Tom Boonen (Omega Pharma-Quick Step) hasn’t ridden a Grand Tour since the 2011 Vuelta and hasn’t finished one since the 2007 Tour. In fact, although this will be Boonen’s 13th Grand Tour, the Belgian has only finished three of them – despite notching eight stage wins (including two in the 2008 Vuelta).
With Boonen winding down his career and very open about his lack of motivation for three-week races, it’s not inconceivable to suggest that this may be an adieu of sorts for the 33-year-old.
Could the same be said of Fabian Cancellara, Boonen’s big cobbled classics rival? Cancellara hasn’t finished any of his previous four Grand Tours and was very much out of sorts in July. Should be miss out to Tony Martin once again in the two time trials, Spartacus may shift his focus to the classics and shorter stage races from next season.

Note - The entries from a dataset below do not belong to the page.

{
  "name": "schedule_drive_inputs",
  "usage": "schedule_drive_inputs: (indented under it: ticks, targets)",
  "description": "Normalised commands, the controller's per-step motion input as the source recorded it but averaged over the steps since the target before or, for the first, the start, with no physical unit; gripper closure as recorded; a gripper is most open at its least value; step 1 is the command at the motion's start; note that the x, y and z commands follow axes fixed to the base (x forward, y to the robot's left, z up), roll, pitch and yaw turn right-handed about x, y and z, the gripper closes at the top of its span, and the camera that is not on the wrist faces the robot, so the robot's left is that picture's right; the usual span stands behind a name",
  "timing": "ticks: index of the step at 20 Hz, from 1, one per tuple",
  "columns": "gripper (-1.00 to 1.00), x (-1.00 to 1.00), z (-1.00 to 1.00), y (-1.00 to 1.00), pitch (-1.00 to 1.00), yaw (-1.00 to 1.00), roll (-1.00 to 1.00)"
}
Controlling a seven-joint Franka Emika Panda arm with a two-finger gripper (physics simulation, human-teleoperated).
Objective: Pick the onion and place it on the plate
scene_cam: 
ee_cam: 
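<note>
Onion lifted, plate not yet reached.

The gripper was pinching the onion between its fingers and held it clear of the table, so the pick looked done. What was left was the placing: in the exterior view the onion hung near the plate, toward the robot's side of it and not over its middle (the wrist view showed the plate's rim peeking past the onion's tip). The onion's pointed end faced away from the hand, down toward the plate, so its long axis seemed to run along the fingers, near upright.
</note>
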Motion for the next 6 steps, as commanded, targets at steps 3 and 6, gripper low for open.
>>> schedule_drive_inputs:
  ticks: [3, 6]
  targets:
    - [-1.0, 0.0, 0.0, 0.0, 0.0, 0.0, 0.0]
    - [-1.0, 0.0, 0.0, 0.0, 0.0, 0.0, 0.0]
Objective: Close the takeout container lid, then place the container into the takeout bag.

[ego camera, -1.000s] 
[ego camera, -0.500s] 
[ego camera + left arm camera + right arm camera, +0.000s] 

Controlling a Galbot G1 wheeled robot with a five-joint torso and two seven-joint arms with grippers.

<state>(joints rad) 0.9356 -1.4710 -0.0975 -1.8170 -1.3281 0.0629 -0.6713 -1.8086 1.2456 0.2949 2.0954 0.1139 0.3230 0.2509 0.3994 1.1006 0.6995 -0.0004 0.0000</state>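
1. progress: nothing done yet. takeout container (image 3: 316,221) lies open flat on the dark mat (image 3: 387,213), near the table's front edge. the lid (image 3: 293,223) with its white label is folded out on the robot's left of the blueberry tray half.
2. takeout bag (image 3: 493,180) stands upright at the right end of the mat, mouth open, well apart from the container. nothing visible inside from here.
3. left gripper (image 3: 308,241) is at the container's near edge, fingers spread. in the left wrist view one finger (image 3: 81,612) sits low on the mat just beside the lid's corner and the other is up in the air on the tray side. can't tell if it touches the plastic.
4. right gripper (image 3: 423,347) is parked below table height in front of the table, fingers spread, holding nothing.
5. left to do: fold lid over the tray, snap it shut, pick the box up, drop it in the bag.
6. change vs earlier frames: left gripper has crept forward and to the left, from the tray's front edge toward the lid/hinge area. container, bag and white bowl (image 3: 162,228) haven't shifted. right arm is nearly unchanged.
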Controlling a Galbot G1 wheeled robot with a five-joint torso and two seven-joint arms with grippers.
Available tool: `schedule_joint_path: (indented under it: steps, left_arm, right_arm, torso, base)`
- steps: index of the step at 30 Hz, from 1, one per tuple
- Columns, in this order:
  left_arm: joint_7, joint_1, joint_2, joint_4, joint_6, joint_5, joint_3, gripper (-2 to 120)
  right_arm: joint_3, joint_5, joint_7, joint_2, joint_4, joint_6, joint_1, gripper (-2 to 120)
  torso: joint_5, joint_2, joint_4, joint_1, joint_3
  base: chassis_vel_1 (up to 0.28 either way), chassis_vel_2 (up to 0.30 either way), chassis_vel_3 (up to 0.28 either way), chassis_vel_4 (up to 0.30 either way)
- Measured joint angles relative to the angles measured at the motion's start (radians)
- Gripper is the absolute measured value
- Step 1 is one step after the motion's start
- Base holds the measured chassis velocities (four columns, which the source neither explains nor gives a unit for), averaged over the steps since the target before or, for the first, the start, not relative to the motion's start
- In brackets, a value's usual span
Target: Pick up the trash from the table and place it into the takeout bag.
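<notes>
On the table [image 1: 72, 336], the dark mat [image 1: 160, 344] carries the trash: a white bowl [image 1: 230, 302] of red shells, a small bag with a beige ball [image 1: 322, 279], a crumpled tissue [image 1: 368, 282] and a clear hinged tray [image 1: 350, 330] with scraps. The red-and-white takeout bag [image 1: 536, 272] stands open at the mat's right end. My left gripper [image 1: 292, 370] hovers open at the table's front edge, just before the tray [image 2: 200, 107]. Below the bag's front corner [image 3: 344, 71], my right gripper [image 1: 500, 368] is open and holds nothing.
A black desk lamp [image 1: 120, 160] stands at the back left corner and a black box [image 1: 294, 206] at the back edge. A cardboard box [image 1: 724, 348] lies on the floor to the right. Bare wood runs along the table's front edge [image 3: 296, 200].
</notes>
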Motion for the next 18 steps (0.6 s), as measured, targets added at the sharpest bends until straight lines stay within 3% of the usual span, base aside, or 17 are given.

There’s a lot at stake for Dutchman Robert Gesink in this Vuelta; having undergone heart surgery earlier in the season, the 28-year-old will use this race as a litmus test for his future participation in the sport. Should he feel in bad condition, you would hardly fault any likely decision to draw a curtain on demanding three-week races.
Out of contract at the end of the season, a poor performance by Damiano Cunego maay make things tricky for the Italian 32-year-old to find a new team. He’ll be riding this race as if it were his last.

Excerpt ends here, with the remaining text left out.